• **What you should do**
Once you reach the line with "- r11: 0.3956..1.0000" in the material below, copy each line exactly up to and including the line with "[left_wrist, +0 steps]", and skip the pictures.

• **Input data**
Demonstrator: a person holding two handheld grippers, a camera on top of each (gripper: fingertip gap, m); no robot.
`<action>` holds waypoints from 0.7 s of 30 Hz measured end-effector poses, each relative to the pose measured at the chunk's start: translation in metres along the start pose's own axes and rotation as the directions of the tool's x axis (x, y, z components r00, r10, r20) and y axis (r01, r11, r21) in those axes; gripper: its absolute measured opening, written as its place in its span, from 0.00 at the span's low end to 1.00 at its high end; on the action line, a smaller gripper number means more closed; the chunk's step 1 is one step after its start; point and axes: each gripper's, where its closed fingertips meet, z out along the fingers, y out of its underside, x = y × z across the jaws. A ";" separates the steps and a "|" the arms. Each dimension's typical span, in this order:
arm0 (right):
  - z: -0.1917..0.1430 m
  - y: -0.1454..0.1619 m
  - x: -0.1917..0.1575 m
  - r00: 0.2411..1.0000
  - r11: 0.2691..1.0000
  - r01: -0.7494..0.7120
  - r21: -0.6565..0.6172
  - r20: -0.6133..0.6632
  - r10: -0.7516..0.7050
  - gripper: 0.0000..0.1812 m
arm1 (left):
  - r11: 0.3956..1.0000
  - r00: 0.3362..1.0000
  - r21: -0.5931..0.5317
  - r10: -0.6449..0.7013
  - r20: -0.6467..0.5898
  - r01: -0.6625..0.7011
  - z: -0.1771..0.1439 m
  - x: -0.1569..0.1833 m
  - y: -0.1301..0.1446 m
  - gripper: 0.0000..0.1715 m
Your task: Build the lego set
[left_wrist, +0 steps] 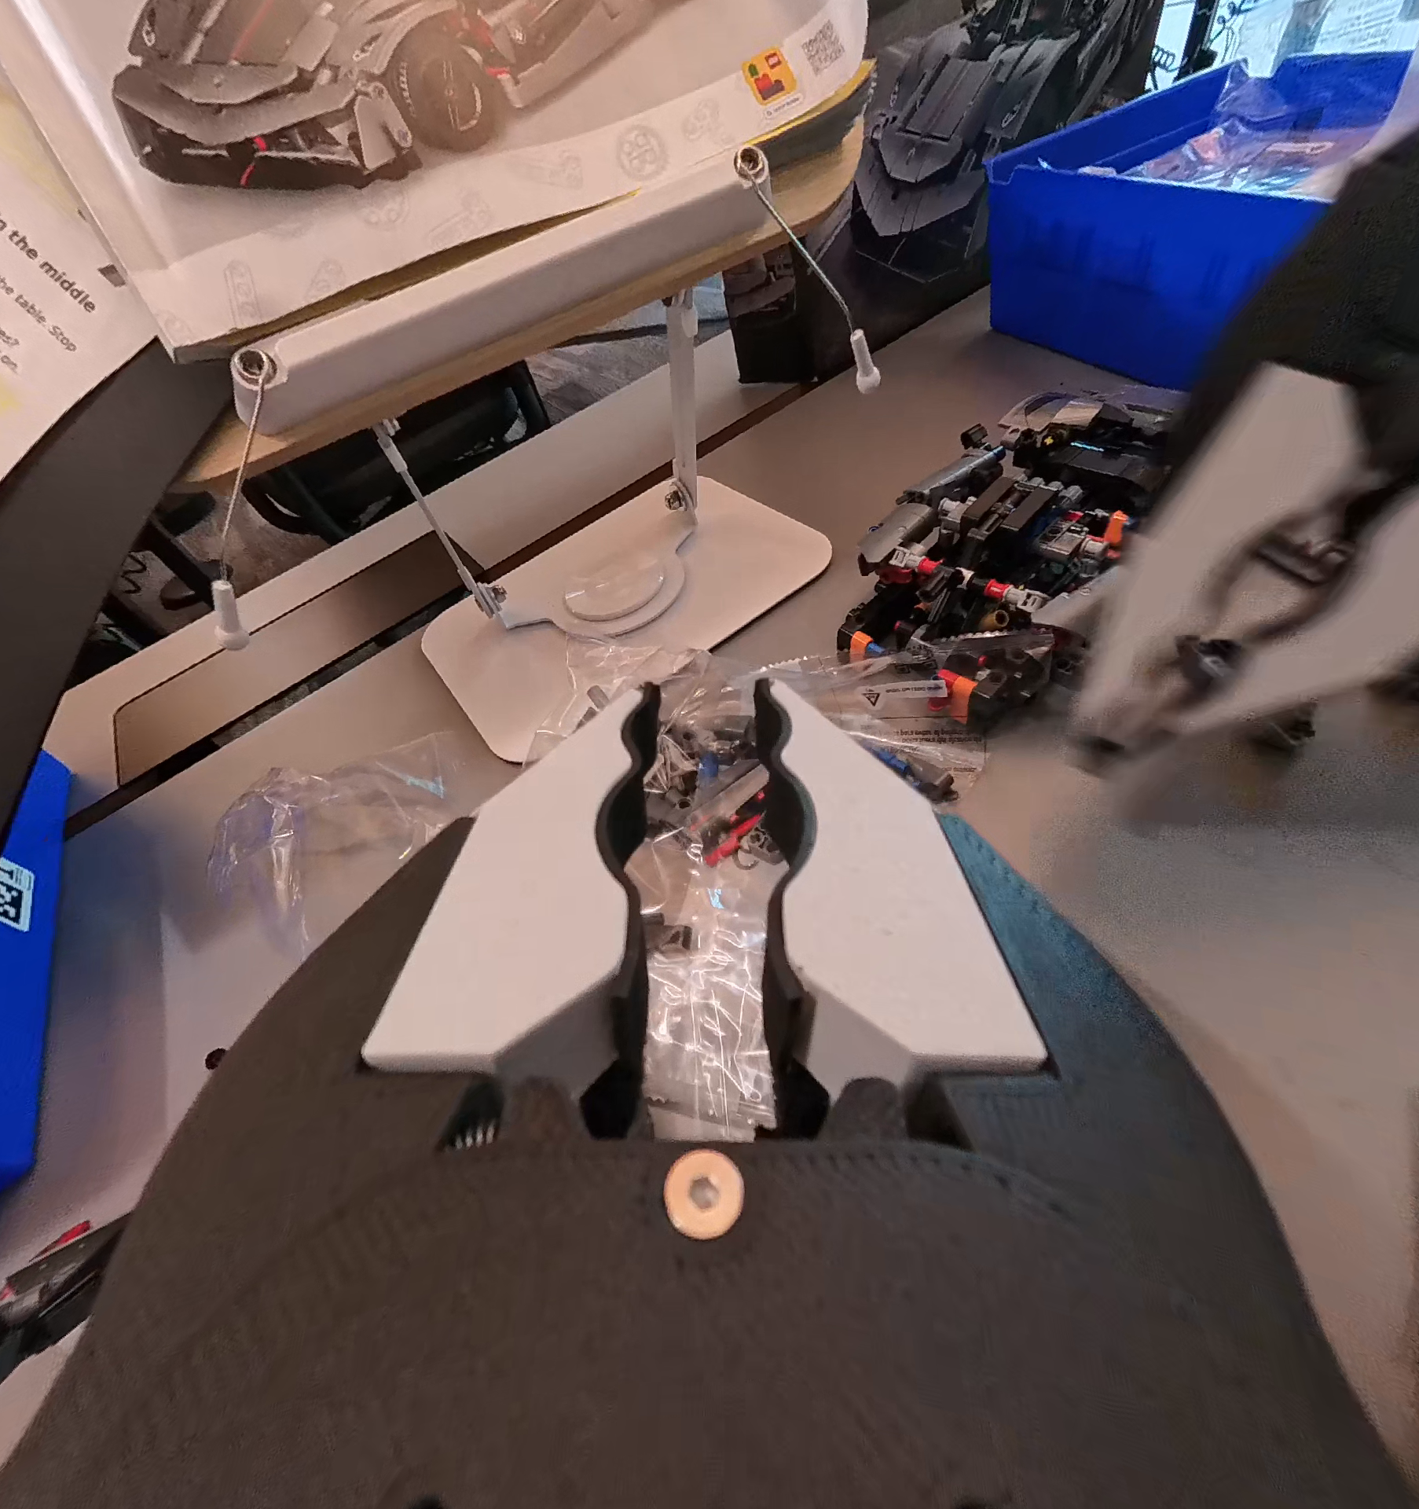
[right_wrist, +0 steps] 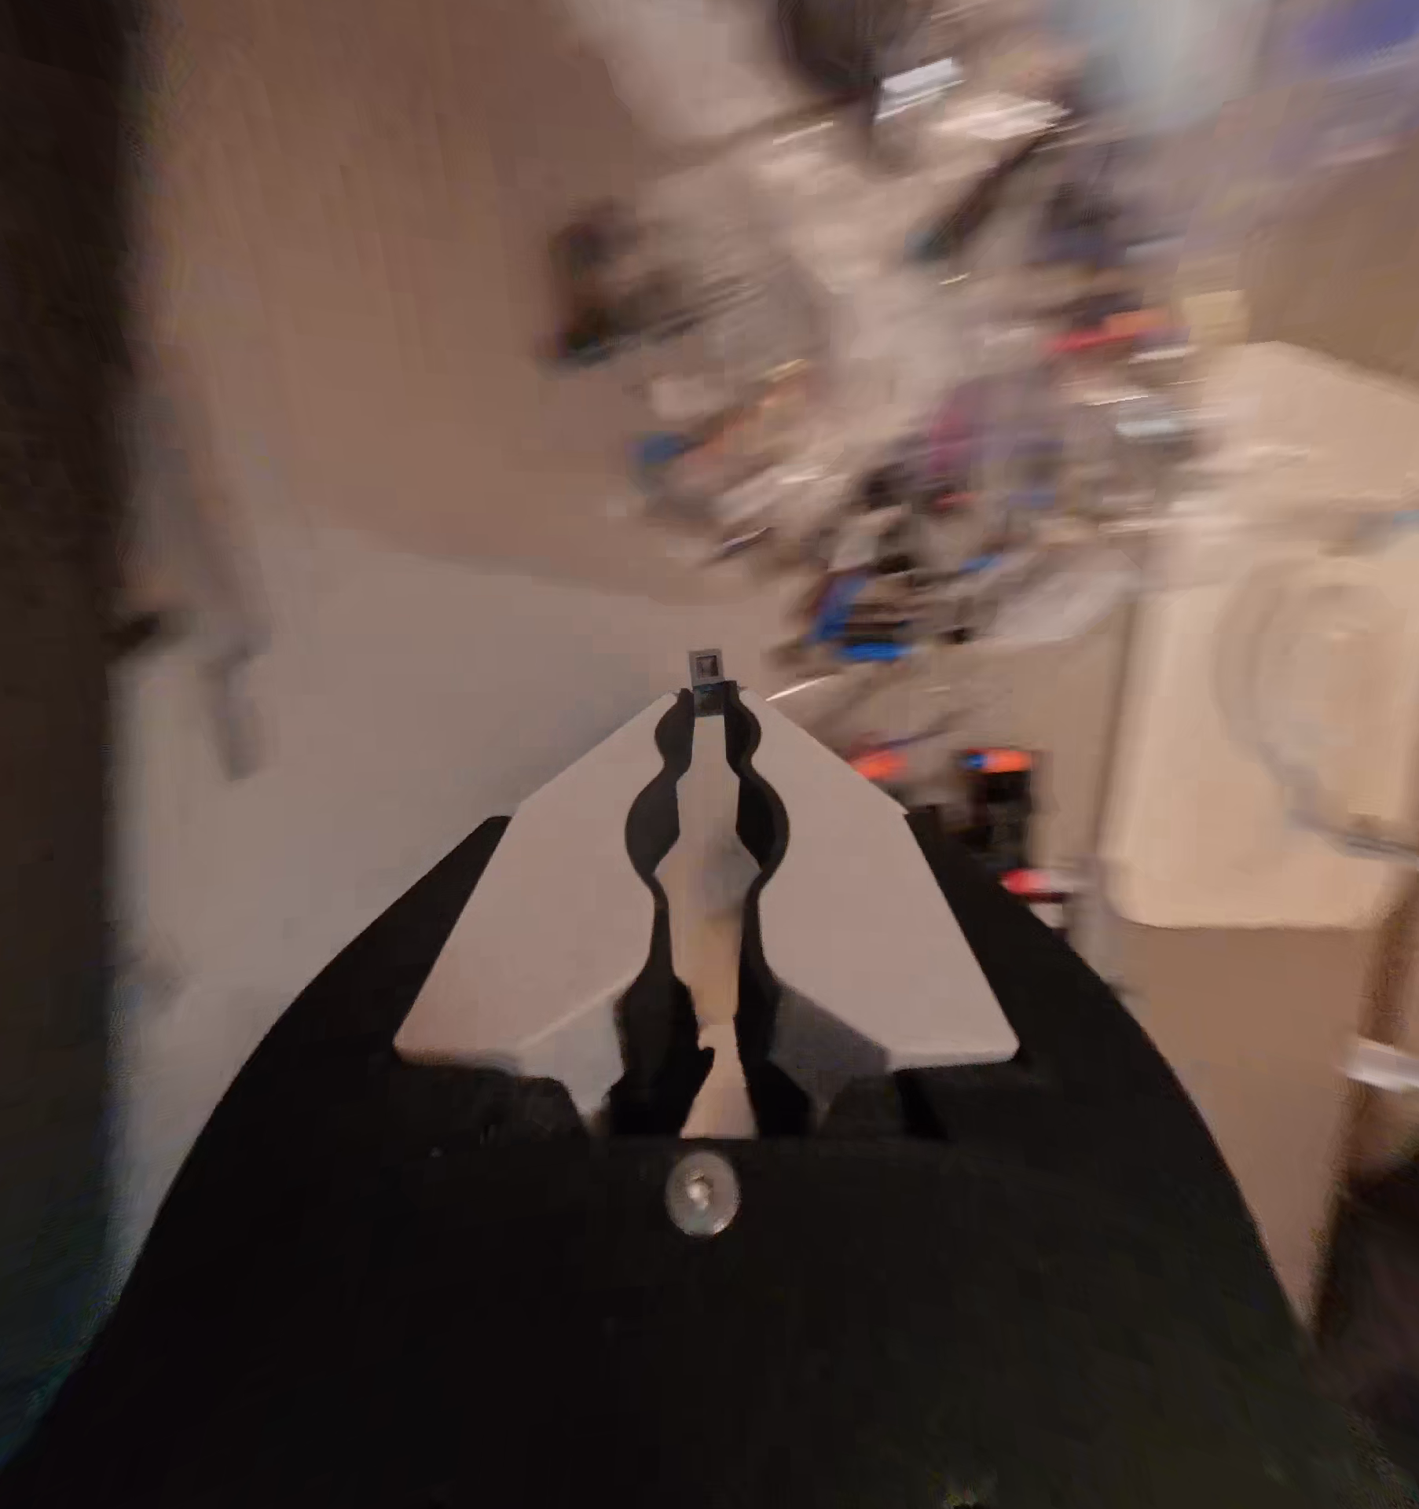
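Observation:
A half-built lego car (left_wrist: pixel 1016 563) of black, grey, red and orange parts lies on the grey table at the right. My left gripper (left_wrist: pixel 706 702) hovers open above a clear plastic bag of small lego parts (left_wrist: pixel 714 816). My right gripper (right_wrist: pixel 708 694) is shut on a small dark grey lego piece (right_wrist: pixel 706 671) at its fingertips. It also shows, blurred, in the left wrist view (left_wrist: pixel 1163 678), just right of the car, with the dark piece in its tips. The right wrist view is heavily blurred; the car and bags show only as smears.
A white book stand (left_wrist: pixel 625 588) holds the instruction booklet (left_wrist: pixel 445 122) behind the bag. A blue bin (left_wrist: pixel 1114 269) stands at the back right, another blue box (left_wrist: pixel 4 980) at the left edge. An empty clear bag (left_wrist: pixel 314 825) lies left of my fingers. A dark model (left_wrist: pixel 935 139) stands behind. The tips of one gripper are about 12 cm away from the tips of the other.

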 end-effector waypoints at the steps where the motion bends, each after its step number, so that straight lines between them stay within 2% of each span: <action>1: 0.007 -0.008 0.015 0.999 0.999 -0.039 0.003 -0.035 0.039 0.06 | 1.000 1.000 -0.005 0.000 -0.002 0.000 0.001 0.000 0.001 0.12; 2: 0.013 -0.010 0.024 0.997 0.998 -0.063 -0.014 -0.041 0.062 0.21 | 1.000 1.000 -0.008 0.000 -0.002 0.000 0.001 0.000 0.002 0.12; 3: 0.015 -0.010 0.033 0.994 0.996 -0.085 -0.024 -0.065 0.083 0.25 | 1.000 1.000 -0.008 -0.002 -0.001 0.002 0.000 -0.001 0.003 0.12; 5: 0.011 -0.011 0.034 0.992 0.994 -0.110 0.001 -0.055 0.109 0.22 | 1.000 1.000 0.002 -0.007 0.001 0.007 -0.002 -0.003 0.001 0.12; 7: -0.002 -0.008 0.026 0.996 0.997 -0.070 0.028 -0.046 0.071 0.19 | 1.000 1.000 0.013 -0.011 0.003 0.010 -0.004 -0.005 -0.001 0.12; 10: -0.015 -0.003 -0.014 0.993 0.998 -0.040 0.046 0.117 0.034 0.03 | 1.000 1.000 0.013 -0.014 -0.001 0.014 -0.005 -0.006 -0.002 0.12; 13: 0.002 -0.001 -0.036 0.978 0.997 -0.073 0.005 0.197 0.071 0.05 | 0.999 1.000 -0.017 -0.028 -0.007 0.027 -0.001 -0.005 0.004 0.12; 16: 0.033 0.010 -0.035 0.975 0.986 -0.126 -0.109 0.168 0.144 0.08 | 0.999 1.000 -0.030 -0.027 0.000 0.027 0.000 -0.006 0.007 0.13; 19: 0.047 0.001 -0.031 0.952 0.970 -0.232 -0.079 0.184 0.243 0.05 | 0.999 0.999 -0.021 -0.038 0.007 0.038 -0.002 -0.008 0.005 0.13; 21: 0.051 0.000 -0.021 0.947 0.957 -0.279 -0.078 0.143 0.287 0.10 | 0.999 0.999 -0.015 -0.042 0.010 0.042 -0.003 -0.009 0.004 0.13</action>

• **Expected answer**
  - r11: 0.3956..1.0000
  - r00: 0.3362..1.0000
  - r21: -0.5931..0.5317
  - r10: -0.6449..0.7013
  - r20: -0.6467..0.5898
  - r01: -0.6625..0.7011
  - z: -0.1771..0.1439 m
  - x: -0.1569..0.1833 m
  - y: -0.1301..0.1446 m
  - gripper: 0.0000..0.1715 m
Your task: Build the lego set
[left_wrist, +0 steps] 

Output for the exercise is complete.